On Jan 9, 2019, at 18:36, NeilBrown <neilb at suse.com> wrote:
> 
> On Wed, Jan 09 2019, Andreas Dilger wrote:
> 
>> On Jan 9, 2019, at 11:28, James Simmons <jsimmons at infradead.org> wrote:
>>> 
>>>>>> This might be because the upstream Lustre doesn't allow setting
>>>>>> per-process JobID via environment variable, only as a single
>>>>>> per-node value.  The real unfortunate part is that the "get JobID
>>>>>> from environment" actually works for every reasonable architecture
>>>>>> (even the one which was originally broken fixed it), but it got
>>>>>> yanked anyway.  This is actually one of the features of Lustre that
>>>>>> lots of HPC sites like to use, since it allows them to track on the
>>>>>> servers which users/jobs/processes on the client are doing IO.
>>>>> 
>>>>> To give background for Neil see thread:
>>>>> 
>>>>> https://lore.kernel.org/patchwork/patch/416846
>>>>> 
>>>>> In this case I do agree with Greg. The latest jobid does implement an
>>>>> upcall and upcalls don't play niece with containers. Their is also the
>>>>> namespace issue pointed out. I think the namespace issue might be fixed
>>>>> in the latest OpenSFS code.
>>>> 
>>>> I'm not sure what you mean?  AFAIK, there is no upcall for JobID, except
>>>> maybe in the kernel client where we weren't allowed to parse the process
>>>> environment directly.  I agree an upcall is problematic with namespaces,
>>>> in addition to being less functional (only a JobID per node instead of
>>>> per process), which is why direct access to JOBENV is better IMHO.
>>> 
>>> I have some evil ideas about this. Need to think about it some more since
>>> this is a more complex problem.
>> 
>> Since the kernel manages the environment variables via getenv() and setenv(), I honestly don't see why accessing them directly is a huge issue?
> 
> This is, at best, an over-simplification.  The kernel doesn't "manage" the
> environment variables.
> When a process calls execve() (or similar) a collection of strings called
> "arguments" and another collection of strings called "environment" are
> extracted from the processes vm, and used for initializing part of the
> newly created vm.  That is all the kernel does with either.
> (except for providing /proc/*/cmdline and /proc/*/environ, which is best-effort).

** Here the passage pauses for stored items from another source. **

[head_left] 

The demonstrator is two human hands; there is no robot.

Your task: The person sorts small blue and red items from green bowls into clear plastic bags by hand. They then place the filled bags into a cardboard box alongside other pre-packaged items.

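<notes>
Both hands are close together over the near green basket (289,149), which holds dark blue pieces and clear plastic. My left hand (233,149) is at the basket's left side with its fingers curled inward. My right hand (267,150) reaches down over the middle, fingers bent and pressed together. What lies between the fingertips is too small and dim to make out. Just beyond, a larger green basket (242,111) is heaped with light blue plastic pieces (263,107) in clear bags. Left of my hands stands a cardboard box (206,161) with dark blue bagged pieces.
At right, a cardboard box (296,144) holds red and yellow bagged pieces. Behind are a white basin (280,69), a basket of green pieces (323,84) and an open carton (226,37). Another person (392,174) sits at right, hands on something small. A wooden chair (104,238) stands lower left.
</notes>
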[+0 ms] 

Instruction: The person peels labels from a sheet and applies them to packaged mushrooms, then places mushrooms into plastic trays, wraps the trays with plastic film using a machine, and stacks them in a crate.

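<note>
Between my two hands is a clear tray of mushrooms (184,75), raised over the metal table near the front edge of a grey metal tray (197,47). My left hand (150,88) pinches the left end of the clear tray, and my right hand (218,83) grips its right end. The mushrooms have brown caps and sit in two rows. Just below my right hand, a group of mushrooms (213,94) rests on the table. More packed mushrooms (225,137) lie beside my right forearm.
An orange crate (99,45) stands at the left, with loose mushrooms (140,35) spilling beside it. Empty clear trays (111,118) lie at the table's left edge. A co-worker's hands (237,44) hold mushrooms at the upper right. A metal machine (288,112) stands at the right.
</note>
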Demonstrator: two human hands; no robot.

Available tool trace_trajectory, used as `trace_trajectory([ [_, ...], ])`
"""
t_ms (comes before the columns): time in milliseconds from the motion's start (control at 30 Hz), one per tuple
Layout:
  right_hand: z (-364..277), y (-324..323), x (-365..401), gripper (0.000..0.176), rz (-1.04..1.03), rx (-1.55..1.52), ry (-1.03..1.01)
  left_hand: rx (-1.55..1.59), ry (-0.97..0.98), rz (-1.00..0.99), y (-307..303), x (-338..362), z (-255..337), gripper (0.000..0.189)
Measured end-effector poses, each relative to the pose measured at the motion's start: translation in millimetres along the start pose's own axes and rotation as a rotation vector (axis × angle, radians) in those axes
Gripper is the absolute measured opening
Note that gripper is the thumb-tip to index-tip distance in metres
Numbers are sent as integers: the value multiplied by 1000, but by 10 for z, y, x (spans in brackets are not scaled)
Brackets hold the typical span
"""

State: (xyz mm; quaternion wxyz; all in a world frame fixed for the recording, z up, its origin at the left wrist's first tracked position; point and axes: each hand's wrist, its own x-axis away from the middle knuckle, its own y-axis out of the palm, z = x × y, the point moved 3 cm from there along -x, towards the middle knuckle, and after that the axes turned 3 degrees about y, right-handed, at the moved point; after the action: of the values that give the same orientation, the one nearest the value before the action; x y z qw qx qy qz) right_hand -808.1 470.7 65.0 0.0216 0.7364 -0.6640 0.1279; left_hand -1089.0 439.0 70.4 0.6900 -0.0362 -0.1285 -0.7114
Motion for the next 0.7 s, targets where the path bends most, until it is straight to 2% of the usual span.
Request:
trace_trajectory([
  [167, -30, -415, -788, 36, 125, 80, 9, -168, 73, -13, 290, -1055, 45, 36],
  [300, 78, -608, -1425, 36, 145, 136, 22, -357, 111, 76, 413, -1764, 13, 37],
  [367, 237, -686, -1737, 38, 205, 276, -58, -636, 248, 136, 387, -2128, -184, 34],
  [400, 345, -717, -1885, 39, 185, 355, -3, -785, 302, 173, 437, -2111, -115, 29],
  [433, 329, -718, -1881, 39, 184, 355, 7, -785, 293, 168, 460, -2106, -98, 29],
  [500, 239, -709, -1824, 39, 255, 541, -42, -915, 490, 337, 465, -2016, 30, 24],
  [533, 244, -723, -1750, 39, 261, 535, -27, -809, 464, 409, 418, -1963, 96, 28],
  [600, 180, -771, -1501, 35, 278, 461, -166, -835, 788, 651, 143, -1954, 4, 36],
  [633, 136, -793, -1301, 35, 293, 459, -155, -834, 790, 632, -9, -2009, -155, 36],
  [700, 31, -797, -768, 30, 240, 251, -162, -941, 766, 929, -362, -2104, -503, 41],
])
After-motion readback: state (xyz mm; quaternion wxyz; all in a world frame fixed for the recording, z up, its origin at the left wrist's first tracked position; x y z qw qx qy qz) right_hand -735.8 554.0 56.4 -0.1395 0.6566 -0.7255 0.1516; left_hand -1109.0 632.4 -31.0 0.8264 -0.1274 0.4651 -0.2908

Sure, and we only provide a best effort at parsing it as a series of NUL-
terminated strings.  Userspace can't corrupt the kernel VMA mappings,
so at worst we don't find anything we are looking for, which can also
happen if no JobID is set in the first place.  It's not really any more
dangerous than any copy_from_user() in the filesystem/ioctl code.

> getenv() ad setenv() are entirely implemented in user-space.  It is quite
> possible for a process to mess-up its args or environment in a way that
> will make /proc/*/{cmdline,environ} fail to return anything useful.

If userspace has also messed it up so badly that it can't parse the
environment variables themselves, then even a userspace upcall isn't
going to work.

> It is quite possible for the memory storing args and env to be swapped
> out.  If a driver tried to accesses either, it might trigger page-in of
> that part of the address space, which would probably work but might not
> be a good idea.

I've never seen a report of problems like this.  Processes that are
swapped out are probably not going to be submitting IO either...  We
cache the JobID in the kernel so it is only fetched on the first IO
for that process ID.  There once was a bug where the JobID was fetched
during mmap IO which caused a deadlock, and was since fixed.  We also
added the JobID cache, which has reduced the overhead significantly.

> As I understand it, the goal here is to have a cluster-wide identifier
> that can be attached to groups of processes on different nodes.  Then
> stats relating to all of those processes can be collected together.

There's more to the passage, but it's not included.